Mobile, Alabama cancelled our show just a week or two prior to the show date. Hot Graves was taking care of these two last shows on our tour with Occultist, and they’d managed to secure us a venue inside a vegan restaurant in Pensacola called Sluggo’s. With time and everything else against this show would it be a success?

Sorry, this is no M. Night Shyalamabanana twist story; the show was pretty lame. I hate to complain, but we were asked to not to do blood or anything messy. There goes half our fun. I believe there were 15 paying customers. They were 15 of the coolest mother fuckers ever, don’t get me wrong. They even moshed as much as one could in the back lounge of a hippy restaurant. Alas, the anemia of the evening was felt across the board.

We still had fun with Hot Graves and Occultist. It was time to bid them adieu as we were driving all night to Austin for the first of our two dates at Chaos in Tejas. Occultist were great, and I’m sure they’ll be kicking ass on longer tours and making some excellent releases. In the meantime, poor vocalist Kerry needs to find some better razors for tour.

Onward through the night we went towards Tejas. Sometime in the middle of the day after passing through Florida, Alabama, and Louisiana, Jim pulled over to a rest-stop for a quick piss. We headed into this “Texas Welcome Center.” What the fuck. It was some kind of massive community outreach thing going on. They were giving away pizza, sodas, cupcakes… there were about eight old timey cowboys showing off real guns (and real bullets, I think)… there was a guy with a live owl perched on him… cops giving talks about drugs… a dude who let me hold a young alligator… all this free shit made me realize Texas wasn’t as afraid of socialism as I thought.
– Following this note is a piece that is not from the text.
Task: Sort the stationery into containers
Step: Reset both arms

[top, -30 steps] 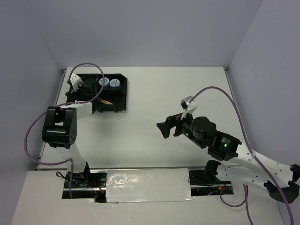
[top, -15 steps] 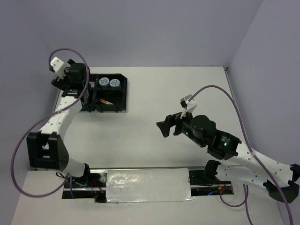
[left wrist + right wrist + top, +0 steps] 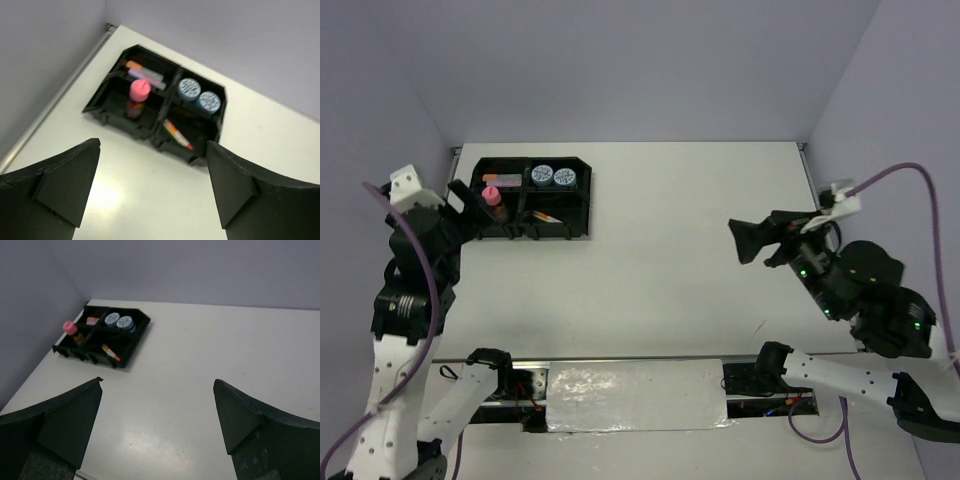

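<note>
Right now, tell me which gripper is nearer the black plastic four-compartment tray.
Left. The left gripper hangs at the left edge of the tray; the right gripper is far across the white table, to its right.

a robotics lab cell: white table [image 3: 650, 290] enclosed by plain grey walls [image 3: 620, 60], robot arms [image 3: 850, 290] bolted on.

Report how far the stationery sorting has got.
Done: the black tray holds the two tape rolls far right, highlighters far left, pink-capped bottle near left and pens near right. In hand: nothing; the left hand and right hand are open and empty, off the tray. Left: apparently nothing, since no loose stationery shows on the table.
</note>
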Available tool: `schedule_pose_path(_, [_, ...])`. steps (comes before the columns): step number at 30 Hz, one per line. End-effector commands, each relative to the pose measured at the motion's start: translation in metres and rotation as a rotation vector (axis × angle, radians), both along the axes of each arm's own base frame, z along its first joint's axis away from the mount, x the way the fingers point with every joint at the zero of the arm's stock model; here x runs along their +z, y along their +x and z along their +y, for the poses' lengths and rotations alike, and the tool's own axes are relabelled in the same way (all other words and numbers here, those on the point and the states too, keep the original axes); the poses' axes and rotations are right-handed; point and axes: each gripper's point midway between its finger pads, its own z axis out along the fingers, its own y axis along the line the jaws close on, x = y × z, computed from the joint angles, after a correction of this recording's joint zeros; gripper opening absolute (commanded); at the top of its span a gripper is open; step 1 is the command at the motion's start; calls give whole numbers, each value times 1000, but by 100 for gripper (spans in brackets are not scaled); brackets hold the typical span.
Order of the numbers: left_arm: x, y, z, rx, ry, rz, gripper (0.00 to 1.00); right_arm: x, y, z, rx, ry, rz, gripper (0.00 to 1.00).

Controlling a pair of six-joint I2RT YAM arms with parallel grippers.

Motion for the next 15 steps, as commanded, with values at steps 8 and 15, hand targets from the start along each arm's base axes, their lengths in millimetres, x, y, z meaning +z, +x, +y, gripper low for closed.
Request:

I used to have a problem with Texas’ corporate welfare, dominance of religion over science, and corrupt gerrymandering politics, but I think a free slice of pizza and a cupcake has really made me change my mind.

We arrived at the Mohawk in Austin, Texas, approximately five minutes before doors opened. We loaded in, and a band was playing 10 minutes later. We were on in an hour, and we hadn’t even parked the car yet. It was fast and furious. I think that translated into our set. After a rousing jam by Mauser, we crammed onto stage and did our full show for the early evening audience to much warm reception. A quick load out followed and then finding parking in a horribly disorganized and overwhelming downtown Austin. And then… we got drunk. Very drunk. It was awesome. Our buds in Municipal Waste capping off the evening made it even more awesome, along with seeing a grip of old friends from Texas and elsewhere.

The bulk of our group convened at the hotel, drunken a little by booze, but more so by weariness. A late night discussion evolved into a three-way yelling match. About what? Good question. We are still scratching our heads, trying to figure out what we were fighting about. Sometimes these things happen. And sometimes I storm out of a hotel room with all my shit into the hot Austin evening and call my friend Kim Rae pissed off and taxi to her apartment and stay up all night drinking champagne and talking shit with her and her fiancee and then crashing out on her futon. Sometimes. 14 or so hours later, I woke up, much more refreshed and relaxed than I had been in days.

It’s not always rosy on the road. Later that day: “I think we were too drunk and tired to discuss anything.” “Yeah, I don’t even know what that was about.” “Sorry.” “Yeah, sorry.” And that’s how childish musicians can act like grown ups once in awhile when they’ve been friends this long.